Elfreda Manahan-Vaughan  Coaching, Training and Consulting


Tips and thoughts on how to have a great life.

view:  full / summary

Three Tips for Eating Mindfully

Posted by Elfreda Manahan-Vaughan on February 2, 2018 at 3:55 AM Comments comments (0)

It’s not uncommon for many of us to over-indulge over the Christmas or holiday period and this is why diets seem to be one of the top New Year’s resolutions on many people’s lists. Or in some people’s cases at the start of February as they finish off all the leftovers after the holidays (that’s if you have any left). I regularly find clients will come to me at this time of year to help realise their goals both personally and professionally and the subject of diet, health and fitness usually emerges at some point.

When I teach Mindfulness I always include a section on Mindful Eating because Mindfulness is one way that you can greater control over, what you eat, when you eat, how you eat and most importantly how you feel about yourself, your body and physical appearance.

I myself struggled for many years with my weight, controlling my eating habits, and my overall opinion of my body. It has through mindful awareness of my thoughts and my eating habits that I now feel I have a healthy relationship with food but most importantly with myself.
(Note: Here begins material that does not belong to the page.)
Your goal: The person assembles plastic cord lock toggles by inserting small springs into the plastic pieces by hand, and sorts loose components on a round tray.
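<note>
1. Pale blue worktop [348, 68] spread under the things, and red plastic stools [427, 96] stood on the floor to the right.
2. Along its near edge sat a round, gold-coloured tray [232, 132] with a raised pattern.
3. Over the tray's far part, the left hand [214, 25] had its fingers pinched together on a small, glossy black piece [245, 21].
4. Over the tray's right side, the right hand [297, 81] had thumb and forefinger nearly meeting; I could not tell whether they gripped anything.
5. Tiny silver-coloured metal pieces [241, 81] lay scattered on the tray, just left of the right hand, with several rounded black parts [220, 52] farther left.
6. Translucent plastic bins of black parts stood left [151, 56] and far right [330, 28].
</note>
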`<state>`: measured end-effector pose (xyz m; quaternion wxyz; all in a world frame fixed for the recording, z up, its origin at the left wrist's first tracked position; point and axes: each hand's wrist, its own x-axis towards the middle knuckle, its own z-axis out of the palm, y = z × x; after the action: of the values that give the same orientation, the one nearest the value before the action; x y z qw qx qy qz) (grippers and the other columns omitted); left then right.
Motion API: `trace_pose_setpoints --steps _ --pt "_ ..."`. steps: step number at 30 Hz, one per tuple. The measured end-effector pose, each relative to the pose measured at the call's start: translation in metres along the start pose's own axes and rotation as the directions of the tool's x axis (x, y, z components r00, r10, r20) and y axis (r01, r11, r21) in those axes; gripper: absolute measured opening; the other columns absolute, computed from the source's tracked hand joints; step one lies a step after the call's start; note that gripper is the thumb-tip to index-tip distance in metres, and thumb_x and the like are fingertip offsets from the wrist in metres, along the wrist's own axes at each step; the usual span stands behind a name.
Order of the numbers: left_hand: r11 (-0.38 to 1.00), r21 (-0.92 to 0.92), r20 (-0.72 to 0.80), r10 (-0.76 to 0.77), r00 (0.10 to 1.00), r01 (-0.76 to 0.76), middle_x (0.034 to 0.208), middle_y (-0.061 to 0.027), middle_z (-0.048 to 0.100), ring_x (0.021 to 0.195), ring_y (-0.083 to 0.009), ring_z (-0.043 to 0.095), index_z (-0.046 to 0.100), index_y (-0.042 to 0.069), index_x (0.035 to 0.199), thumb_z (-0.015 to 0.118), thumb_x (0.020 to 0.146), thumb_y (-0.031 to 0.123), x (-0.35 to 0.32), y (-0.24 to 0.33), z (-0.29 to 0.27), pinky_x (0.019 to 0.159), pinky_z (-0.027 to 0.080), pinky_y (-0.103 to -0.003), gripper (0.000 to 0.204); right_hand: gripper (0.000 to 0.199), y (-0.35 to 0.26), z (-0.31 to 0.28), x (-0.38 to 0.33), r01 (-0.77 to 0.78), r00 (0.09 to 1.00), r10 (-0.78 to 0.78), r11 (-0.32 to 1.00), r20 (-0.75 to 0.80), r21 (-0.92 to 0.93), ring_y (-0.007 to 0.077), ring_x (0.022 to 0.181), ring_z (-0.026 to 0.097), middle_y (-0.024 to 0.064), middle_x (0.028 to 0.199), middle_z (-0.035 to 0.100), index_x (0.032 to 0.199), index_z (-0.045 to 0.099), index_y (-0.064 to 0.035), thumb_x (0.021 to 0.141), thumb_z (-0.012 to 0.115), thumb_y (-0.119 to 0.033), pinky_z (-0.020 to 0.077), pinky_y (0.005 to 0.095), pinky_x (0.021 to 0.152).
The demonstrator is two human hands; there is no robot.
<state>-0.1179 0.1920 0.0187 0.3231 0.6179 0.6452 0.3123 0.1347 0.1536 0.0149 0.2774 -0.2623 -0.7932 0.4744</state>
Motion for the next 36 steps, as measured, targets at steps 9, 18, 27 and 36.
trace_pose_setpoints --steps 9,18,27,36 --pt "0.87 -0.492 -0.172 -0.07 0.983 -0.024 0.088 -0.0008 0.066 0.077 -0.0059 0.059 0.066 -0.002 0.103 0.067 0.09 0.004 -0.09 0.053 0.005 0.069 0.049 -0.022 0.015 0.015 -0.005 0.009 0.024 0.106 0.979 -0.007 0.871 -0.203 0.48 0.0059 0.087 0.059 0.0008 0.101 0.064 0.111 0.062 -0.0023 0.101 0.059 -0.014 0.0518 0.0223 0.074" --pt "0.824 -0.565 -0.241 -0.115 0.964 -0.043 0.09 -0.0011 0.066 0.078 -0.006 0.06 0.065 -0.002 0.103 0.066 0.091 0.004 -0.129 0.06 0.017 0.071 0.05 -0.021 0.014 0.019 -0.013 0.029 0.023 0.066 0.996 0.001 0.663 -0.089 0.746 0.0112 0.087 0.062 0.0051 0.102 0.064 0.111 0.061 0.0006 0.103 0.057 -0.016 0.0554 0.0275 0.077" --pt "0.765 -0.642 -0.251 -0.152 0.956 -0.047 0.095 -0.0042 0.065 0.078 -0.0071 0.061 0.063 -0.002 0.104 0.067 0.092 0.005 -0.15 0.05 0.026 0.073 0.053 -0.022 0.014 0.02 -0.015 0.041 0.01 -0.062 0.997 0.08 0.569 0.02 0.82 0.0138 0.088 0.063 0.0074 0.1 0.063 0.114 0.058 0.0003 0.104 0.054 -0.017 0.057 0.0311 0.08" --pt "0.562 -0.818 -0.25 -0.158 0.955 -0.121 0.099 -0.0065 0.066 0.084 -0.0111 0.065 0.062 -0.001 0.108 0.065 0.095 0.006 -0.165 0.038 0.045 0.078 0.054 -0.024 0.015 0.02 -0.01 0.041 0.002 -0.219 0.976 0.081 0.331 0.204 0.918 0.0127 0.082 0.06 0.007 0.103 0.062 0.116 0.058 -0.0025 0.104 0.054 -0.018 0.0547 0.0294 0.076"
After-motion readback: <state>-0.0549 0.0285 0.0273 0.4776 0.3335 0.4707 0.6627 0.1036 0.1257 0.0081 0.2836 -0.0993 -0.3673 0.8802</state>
So, with this in mind, here are my Three Tips for Eating Mindfully, whether you are on a diet or simply want to have a better relationship with your diet and your body.

1. Pause Before Eating.

This is such a simple thing to do but one we often neglect to do when we are hungry, in a hurry, or paying attention to something other than the meal in front of us; your children, the tv or revisiting the argument you had at work earlier in the day. When we pause before eating we can give ourselves some time to check in with how hungry we are, what we are feeling emotionally, how distracted we are and what our intention is when it comes to this meal. We often neglect to think about the meal itself. Are we eating out of necessity or are we actually hurry? Do we like what we are about to eat or are we punishing ourselves with food we don’t really like because we think we need to diet. Many of these thoughts can create a negative relationship with our food but can have consequences for afterwards when we find ourselves reaching for the biscuits, or cake, or mindlessly eating something in front of the tv.

2. Notice Your Food.

When we begin to eat it is very important to really notice our food. In a regular Mindfulness class this action is often done whilst eating a raisin. It always amazes me how people’s opinions of the raisin changes from intense dislike, or pleasure, at the thought of eating it, to one of curiosity or even indifference by time they’ve swallowed it. When we take time to notice the texture, taste, smell, sweetness, sourness or bitterness of our food our relationship to that particular food can change. Sometimes we realise we don’t really like it, other times we are grateful for the nourishment or satiety that it brings. Look at your food, smell it, notice your opinions or thoughts about it but most importantly slow yourself down with each bite you take.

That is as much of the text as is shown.